Editor’s Note: Across the United States, there’s a growing and palpable sense of insecurity, as the nation faces open-ended wars, outsourced jobs, shortages of health care, soaring energy prices, ballooning government debt and shrinking home prices.

In this guest essay, former Democratic congressional staffer Brent Budowsky sees this widening “security gap” as the dominant issue of Campaign 2008:

The great issue in 2008 is the public sense that events are out of control, that we drift deeper into dangerous waters while our leaders lack the clarity or courage to act.

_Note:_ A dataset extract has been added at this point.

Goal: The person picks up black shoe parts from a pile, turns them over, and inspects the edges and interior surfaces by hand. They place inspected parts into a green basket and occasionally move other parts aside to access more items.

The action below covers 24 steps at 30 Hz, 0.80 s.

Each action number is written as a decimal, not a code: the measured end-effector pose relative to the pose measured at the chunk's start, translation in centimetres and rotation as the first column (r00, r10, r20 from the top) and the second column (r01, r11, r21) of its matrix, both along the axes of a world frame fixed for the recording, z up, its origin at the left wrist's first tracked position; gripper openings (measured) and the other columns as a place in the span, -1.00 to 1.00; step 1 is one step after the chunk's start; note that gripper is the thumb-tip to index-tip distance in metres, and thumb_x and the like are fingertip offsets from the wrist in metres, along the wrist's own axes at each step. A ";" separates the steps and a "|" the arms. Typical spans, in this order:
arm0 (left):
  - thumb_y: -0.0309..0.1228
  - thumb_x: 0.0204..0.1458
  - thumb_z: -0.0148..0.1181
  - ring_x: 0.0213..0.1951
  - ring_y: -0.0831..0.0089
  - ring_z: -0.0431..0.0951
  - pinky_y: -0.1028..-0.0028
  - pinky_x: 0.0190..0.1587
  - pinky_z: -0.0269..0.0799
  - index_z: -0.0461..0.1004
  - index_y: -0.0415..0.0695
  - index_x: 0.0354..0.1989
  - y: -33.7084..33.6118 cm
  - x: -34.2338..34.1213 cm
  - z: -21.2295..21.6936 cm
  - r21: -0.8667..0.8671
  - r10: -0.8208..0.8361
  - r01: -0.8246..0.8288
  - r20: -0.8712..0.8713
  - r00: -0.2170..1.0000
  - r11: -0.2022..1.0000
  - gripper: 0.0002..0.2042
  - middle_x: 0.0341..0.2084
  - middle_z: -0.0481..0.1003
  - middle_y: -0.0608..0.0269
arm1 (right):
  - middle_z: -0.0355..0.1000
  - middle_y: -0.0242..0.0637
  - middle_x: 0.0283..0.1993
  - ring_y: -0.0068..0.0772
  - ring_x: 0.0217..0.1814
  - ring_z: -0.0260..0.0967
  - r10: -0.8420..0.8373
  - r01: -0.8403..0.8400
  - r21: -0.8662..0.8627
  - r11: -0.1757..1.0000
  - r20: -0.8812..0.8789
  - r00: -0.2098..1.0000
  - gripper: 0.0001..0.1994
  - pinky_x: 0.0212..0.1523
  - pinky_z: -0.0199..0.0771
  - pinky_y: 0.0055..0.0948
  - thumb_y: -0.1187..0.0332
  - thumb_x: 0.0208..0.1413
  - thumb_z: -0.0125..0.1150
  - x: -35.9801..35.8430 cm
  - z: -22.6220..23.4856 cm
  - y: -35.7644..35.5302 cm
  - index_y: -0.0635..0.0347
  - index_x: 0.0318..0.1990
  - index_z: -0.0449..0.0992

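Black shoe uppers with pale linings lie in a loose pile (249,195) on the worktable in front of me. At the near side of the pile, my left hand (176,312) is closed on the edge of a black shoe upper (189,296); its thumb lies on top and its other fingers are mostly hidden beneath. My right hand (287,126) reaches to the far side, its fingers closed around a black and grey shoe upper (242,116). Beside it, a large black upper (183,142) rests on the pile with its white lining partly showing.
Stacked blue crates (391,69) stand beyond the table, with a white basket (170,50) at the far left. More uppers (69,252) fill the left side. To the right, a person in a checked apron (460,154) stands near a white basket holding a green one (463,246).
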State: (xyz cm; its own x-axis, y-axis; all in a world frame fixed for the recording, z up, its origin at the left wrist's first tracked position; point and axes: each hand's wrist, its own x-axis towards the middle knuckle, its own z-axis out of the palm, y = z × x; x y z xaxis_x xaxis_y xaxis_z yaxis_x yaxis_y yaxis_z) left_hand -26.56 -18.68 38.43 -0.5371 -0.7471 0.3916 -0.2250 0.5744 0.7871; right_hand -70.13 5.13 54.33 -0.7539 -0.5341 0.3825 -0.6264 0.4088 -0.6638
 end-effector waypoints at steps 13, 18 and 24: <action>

This is the security gap. It spreads across the landscape of American civic life. Our military has suffered a decade of damage through disastrous execution of an unwise war, without the trumpet that summons Americans to fully join the mission.

This security gap in our military is matched by insecurity about keeping our jobs, insecurity about protecting our health, insecurity about owning our homes, insecurity about paying for our food, insecurity about how we fuel our economy and insecurity about the dangers of climate change.

Our economy is dependent on Chinese money to fund our debt and Middle Eastern oil to run our cars. Our president treats America like a pitiful, helpless giant. Instead of leading the charge for a patriotic American energy future, he virtually begs Middle Eastern despots for oil, and they rebuff him, again.

Our assets are sold to foreign owners at basement prices. Our jobs are outsourced. Our prosperity is sold at a discount. Our security, our stability and our sovereignty are mortgaged while our national confidence is eroded.

While most Americans suffer the pain of rising insecurity, a few enjoy the Gilded Age luxuries of life. Speculation reminiscent of the Roaring ’20s runs rampant.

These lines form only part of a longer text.